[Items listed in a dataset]
____________
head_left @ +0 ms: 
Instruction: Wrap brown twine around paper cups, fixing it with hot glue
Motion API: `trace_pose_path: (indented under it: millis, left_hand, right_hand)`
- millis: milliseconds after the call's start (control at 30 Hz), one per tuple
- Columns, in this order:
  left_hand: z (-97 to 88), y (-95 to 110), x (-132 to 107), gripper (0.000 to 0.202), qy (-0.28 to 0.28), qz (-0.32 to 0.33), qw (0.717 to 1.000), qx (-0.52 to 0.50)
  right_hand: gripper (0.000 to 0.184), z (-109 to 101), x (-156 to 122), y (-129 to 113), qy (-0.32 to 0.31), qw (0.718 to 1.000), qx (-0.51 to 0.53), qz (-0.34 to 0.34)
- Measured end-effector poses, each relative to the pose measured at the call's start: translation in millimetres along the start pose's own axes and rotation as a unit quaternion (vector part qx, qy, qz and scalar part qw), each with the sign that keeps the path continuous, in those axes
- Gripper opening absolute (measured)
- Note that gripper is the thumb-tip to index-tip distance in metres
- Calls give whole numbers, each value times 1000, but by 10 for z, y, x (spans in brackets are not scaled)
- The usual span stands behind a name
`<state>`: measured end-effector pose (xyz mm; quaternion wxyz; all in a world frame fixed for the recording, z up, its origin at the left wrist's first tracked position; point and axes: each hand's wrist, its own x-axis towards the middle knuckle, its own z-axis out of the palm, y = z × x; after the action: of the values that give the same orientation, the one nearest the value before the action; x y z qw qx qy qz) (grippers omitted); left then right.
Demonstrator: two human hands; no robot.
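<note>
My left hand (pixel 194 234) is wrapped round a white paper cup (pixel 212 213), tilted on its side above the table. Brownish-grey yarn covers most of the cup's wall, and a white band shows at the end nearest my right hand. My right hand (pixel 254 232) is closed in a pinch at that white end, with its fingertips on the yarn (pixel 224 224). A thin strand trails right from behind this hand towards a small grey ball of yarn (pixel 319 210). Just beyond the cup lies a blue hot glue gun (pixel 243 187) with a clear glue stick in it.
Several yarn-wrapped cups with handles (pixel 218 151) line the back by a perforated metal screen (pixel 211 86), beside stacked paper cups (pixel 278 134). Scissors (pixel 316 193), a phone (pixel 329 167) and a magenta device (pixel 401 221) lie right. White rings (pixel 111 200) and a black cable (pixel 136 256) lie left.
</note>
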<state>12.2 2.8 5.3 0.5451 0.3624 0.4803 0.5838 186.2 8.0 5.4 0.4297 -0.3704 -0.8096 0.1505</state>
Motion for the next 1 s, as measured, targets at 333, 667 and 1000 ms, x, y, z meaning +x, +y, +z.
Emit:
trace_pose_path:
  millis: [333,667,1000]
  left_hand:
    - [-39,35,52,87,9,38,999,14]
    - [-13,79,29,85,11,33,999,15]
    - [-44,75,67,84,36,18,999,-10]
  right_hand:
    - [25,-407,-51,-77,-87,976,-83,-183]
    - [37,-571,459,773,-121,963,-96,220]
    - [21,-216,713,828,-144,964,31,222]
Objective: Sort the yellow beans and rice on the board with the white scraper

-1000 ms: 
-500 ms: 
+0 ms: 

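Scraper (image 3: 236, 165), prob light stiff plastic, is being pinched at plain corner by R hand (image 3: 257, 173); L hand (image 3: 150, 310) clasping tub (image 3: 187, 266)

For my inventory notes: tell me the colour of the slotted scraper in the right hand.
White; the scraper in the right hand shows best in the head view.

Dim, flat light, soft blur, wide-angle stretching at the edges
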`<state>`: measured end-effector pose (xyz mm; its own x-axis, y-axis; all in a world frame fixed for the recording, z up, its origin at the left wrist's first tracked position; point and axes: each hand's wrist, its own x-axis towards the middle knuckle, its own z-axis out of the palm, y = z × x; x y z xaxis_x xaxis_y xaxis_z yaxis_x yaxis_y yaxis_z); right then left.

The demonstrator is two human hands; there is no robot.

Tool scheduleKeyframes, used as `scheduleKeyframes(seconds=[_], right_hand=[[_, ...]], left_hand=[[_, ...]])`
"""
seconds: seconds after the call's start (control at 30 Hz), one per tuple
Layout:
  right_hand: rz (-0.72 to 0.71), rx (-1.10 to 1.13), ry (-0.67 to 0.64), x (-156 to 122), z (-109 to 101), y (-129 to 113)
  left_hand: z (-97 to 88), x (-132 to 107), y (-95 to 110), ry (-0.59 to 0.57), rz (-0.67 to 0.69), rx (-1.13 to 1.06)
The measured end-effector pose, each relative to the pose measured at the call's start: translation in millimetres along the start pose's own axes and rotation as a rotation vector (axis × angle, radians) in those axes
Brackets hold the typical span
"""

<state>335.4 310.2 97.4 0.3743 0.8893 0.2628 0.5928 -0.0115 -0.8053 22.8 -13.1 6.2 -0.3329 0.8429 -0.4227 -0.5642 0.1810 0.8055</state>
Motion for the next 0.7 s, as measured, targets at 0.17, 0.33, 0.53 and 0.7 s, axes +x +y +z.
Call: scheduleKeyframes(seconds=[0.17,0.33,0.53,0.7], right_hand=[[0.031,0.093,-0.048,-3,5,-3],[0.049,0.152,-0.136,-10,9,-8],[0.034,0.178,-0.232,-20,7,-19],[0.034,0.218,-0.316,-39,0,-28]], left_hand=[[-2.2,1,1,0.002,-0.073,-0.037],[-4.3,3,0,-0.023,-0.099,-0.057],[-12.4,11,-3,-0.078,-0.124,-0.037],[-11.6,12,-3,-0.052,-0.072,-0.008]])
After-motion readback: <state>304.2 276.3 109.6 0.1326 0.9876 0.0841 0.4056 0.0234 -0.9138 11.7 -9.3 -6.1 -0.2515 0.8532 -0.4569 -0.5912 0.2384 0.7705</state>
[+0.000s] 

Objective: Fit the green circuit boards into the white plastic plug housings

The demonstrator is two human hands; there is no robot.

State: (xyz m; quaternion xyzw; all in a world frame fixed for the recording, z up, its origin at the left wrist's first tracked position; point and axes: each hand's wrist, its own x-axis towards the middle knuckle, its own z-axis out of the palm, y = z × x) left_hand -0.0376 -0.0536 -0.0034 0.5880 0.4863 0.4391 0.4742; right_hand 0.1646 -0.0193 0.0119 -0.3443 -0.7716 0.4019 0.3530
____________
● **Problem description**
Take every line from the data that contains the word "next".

● **Problem solution**
Motion for the next 1 s, as measured, targets at 333, 667 and 1000 ms, x, y, z meaning +x, +y, +z.
Motion for the next 0.7 s, as measured, targets at 0.17, 0.33, 0.53 and 0.7 s, axes +x +y +z.

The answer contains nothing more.